Dr. Singh, who spoke to The Bee while attending this year’s parade on Nov. 5, was a physician and Sikh rights activist in Punjab in the 1980s, a risky endeavor following attacks on Sikhs by the Indian military and mobs that killed at least 3,000 in 1984.

Pritpal Singh, director of the American Sikh Caucus Committee, attends the Yuba City Nagar Kirtan Sikh parade on Nov. 5.

In 1988, he was imprisoned for a year by Indian authorities on what he says were trumped-up charges. Ultimately, he was acquitted.
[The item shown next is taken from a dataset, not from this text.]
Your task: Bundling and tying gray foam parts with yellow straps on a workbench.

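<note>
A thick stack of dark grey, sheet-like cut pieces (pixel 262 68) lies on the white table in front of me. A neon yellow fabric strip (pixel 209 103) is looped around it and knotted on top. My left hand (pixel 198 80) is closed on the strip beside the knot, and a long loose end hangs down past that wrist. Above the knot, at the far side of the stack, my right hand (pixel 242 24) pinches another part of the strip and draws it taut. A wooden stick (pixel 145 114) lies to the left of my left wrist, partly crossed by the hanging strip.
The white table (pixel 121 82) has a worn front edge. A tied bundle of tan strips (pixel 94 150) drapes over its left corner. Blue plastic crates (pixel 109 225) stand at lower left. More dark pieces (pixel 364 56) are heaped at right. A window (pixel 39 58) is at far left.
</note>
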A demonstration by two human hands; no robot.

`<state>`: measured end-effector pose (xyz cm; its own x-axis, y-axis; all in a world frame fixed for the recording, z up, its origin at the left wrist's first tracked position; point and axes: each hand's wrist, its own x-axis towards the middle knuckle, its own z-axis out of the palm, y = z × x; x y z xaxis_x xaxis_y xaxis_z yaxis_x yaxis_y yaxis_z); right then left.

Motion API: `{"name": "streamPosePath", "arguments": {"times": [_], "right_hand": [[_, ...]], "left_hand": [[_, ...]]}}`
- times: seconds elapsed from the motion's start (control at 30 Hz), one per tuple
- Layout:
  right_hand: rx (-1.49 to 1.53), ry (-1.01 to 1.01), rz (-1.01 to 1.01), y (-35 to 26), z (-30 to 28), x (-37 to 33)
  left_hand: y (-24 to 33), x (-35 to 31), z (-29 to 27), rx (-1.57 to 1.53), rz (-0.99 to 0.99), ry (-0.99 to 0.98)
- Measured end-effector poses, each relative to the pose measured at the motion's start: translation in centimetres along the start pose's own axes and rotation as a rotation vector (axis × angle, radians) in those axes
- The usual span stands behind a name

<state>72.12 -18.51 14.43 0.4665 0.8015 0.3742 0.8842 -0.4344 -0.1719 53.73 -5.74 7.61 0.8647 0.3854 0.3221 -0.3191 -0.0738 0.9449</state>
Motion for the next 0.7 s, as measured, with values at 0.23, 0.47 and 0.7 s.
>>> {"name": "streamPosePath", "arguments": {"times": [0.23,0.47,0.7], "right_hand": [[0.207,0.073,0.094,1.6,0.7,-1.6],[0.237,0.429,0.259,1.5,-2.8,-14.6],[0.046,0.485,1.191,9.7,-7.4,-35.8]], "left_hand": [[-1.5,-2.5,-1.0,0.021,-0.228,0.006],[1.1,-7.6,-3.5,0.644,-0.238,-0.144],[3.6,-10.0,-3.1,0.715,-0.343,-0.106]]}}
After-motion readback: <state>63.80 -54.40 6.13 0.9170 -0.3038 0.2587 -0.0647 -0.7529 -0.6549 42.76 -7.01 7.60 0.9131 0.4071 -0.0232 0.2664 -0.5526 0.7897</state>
He and his family fled to California.

Tensions between Sikhs and the majority Hindus have simmered for years, but they crossed a critical threshold in June when one of the leaders of the Sikh referendum, Hardeep Singh Nijjar, was assassinated by masked gunmen in Canada.

In September, Canadian Prime Minister Justin Trudeau, speaking in Parliament, leveled the shocking allegation that Canadian intelligence had found “credible evidence” that “agents of the government of India” had carried out the assassination.
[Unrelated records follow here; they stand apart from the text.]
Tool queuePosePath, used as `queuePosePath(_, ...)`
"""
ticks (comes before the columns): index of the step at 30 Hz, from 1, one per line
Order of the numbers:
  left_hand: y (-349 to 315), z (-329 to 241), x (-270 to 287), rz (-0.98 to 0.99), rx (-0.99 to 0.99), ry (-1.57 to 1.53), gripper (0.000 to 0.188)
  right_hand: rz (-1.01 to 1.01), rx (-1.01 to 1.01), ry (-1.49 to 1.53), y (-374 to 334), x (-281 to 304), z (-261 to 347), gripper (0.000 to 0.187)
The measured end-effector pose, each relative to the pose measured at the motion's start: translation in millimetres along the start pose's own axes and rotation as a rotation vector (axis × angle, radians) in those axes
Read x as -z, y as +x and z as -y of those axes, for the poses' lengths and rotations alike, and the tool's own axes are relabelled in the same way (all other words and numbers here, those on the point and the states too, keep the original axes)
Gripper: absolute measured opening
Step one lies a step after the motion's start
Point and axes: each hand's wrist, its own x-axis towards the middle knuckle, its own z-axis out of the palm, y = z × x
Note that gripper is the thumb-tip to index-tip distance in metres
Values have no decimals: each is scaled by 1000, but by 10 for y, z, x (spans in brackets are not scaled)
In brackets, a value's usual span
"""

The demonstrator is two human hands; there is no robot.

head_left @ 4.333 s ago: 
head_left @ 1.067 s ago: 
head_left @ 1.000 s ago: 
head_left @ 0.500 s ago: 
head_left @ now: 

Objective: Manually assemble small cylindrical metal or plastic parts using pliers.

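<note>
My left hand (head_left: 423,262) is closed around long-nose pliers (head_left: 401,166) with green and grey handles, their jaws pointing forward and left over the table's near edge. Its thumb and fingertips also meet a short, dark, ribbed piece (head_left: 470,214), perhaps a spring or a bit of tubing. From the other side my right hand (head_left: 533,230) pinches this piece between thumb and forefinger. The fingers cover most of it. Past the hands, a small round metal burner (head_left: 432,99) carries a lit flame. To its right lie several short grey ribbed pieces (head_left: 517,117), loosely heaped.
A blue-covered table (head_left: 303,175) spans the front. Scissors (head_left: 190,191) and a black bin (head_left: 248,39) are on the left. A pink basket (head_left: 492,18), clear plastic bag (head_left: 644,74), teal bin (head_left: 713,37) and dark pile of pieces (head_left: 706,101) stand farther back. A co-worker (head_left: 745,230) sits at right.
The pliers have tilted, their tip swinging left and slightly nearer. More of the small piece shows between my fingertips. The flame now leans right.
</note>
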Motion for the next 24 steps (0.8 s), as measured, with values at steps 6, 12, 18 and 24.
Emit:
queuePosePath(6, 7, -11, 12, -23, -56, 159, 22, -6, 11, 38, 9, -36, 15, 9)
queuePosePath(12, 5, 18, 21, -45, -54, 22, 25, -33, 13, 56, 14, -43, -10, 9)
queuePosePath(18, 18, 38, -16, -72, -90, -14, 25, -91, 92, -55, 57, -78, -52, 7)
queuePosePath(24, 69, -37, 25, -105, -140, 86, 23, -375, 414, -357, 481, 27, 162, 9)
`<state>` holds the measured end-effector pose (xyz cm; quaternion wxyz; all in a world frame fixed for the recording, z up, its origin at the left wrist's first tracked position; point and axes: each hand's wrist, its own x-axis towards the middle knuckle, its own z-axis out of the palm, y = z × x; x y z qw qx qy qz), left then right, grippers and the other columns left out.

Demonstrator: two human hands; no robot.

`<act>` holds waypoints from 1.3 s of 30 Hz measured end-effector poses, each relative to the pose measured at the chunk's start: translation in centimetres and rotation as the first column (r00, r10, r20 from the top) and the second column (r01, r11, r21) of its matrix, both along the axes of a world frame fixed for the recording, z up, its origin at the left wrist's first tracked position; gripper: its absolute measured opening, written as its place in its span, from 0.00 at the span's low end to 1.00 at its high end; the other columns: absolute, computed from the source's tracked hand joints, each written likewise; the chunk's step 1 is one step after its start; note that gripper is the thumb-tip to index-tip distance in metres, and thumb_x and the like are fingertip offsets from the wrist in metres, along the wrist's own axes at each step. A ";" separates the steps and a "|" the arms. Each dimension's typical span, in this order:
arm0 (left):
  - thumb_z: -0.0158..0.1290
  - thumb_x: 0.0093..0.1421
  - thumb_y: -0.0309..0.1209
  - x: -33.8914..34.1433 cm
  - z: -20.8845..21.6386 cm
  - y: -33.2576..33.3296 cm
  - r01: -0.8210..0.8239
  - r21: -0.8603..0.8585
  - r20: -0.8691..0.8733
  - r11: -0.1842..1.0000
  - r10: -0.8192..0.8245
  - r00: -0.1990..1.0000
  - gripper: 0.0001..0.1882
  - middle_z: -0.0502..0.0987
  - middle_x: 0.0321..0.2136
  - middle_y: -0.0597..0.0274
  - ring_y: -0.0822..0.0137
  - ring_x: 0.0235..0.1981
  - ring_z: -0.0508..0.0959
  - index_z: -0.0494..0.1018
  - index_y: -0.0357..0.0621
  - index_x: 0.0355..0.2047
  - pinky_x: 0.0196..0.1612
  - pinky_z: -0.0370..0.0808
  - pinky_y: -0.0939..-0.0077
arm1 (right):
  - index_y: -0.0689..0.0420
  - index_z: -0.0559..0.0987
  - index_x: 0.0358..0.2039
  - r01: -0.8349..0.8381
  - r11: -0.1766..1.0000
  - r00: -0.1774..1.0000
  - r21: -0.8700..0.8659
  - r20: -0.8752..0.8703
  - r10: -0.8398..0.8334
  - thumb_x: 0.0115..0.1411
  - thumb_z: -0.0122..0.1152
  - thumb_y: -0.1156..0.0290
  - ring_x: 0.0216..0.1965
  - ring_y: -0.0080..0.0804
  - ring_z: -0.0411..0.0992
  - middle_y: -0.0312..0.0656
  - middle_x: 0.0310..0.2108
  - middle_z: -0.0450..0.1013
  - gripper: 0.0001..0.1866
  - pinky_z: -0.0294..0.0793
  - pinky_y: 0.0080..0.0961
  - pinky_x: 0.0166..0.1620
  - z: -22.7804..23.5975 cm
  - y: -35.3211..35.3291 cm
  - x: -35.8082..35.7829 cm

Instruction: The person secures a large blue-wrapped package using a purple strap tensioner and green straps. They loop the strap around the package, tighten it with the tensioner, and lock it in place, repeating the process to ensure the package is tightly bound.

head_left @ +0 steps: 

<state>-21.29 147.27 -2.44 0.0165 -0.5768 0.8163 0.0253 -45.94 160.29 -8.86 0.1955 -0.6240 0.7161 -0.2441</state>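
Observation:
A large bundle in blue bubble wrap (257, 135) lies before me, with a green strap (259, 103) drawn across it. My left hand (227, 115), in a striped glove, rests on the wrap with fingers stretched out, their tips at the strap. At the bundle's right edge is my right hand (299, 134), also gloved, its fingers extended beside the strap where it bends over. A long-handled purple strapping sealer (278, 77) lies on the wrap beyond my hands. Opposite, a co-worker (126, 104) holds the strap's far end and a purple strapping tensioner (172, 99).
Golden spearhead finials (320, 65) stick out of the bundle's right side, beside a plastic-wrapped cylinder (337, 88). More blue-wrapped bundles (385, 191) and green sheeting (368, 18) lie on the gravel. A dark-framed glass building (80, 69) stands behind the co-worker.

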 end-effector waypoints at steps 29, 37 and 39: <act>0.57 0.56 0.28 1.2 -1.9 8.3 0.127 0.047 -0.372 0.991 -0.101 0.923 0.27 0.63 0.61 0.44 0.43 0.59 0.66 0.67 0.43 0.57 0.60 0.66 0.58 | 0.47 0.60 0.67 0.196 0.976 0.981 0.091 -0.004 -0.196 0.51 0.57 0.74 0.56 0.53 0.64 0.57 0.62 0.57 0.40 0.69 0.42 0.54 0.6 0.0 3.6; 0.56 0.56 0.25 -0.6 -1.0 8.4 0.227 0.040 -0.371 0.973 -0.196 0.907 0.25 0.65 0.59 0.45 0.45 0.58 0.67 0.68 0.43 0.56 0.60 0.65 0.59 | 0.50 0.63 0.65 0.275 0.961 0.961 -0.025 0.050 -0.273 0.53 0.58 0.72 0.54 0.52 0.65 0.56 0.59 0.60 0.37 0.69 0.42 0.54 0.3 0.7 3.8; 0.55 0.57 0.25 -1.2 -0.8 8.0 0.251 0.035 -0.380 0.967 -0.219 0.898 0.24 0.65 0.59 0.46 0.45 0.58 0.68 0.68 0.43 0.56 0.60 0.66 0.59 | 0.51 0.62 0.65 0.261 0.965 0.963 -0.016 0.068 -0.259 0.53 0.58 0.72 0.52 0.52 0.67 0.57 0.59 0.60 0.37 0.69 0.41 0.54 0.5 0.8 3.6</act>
If true, it raises the troubling question as to whether India is carrying out transnational repression operations in California where the majority of Sikhs in the United States live. On its website, the FBI describes transnational repression as “when foreign governments stalk, intimidate, or assault people in the United States…”

Two days following the assassination of Nijjar in June, security footage captured a suspicious-looking SUV outside of Dr. Singh’s home with a passenger taking cell phone photos. The Bee also reported on alleged threats made to a priest at a Stockton Gurdwara and death threats made to activists and political leaders.

Three days after Nijar’s death — and just a day after he received a call from the FBI concerned for his safety — Bobby Singh, a Sacramento Sikh activist, received an ominous text: “Just a head up for you. You’re next in the USA. We have all the tools ready to fix the problems.”

The press office of the Indian embassy in Washington D.C. did not respond to a request for comment about allegations of Indian harassment of Sikhs in California or the assassination of Nijjar.

Dr. Singh said the killing of Nijjar will be remembered as “one of India’s great blunders. What Modi doesn’t understand about Sikhs, is the more they oppress us, the more we will rise up.”

Sikh activists in California say that following The Bee’s story, FBI agents appear to have stepped up their efforts around perceived transnational repression in California, meeting with several Sikh Americans quoted in the story, including Dr. Singh, Bakersfield Assemblywoman Jasmeet Bains, and Bobby Singh, who maintained close contact with Nijjar in the days before he was killed.

Bains, who authored a resolution in the California assembly earlier this year declaring the violence against Sikhs in 1984 a genocide, described her meeting with the FBI as “productive” and that she “definitely got a sense that the FBI is concerned with transnational repression and foreign interference. They’re investigating, figuring out what is real.”

An FBI spokesperson told The Bee that “we cannot confirm or deny any particular contact or the potential existence of an investigation. As a general matter, though, allegations of criminal conduct are reviewed by the FBI for their merit, with consideration of any applicable federal laws.”

A spokesperson for Gov. Gavin Newsom said that the governor is concerned about any instance of hate-motivated violence or transnational repression. He pointed to a recent $20 million one-time grant to provide security assistance to nonprofit organizations at risk of hate-motivated violence and the doubling of funding to bolster safety and security at places of worship.

In an email, spokesperson Alex Stack said, “It’s been a priority for the Governor — he’s conducted a series of meetings with folks of all backgrounds who are facing discrimination or hate, and he’s allocated unprecedented resources to protect communities.”

Sikh women march next to the float carrying the holy scripture at the Yuba City Nagar Kirtan parade on Sunday, Nov. 5, 2023.

Members of the Sikh Motorcycle Club stop along the route at the Yuba City Nagar Kirtan parade on Sunday, Nov. 5, 2023.

Jagdeep Mann, left, of Seattle, ties a turban on Gurpreet Singh, of New York, at the Yuba City Nagar Kirtan parade on Sunday, Nov. 5, 2023. The event draws Sikhs from all over the United States.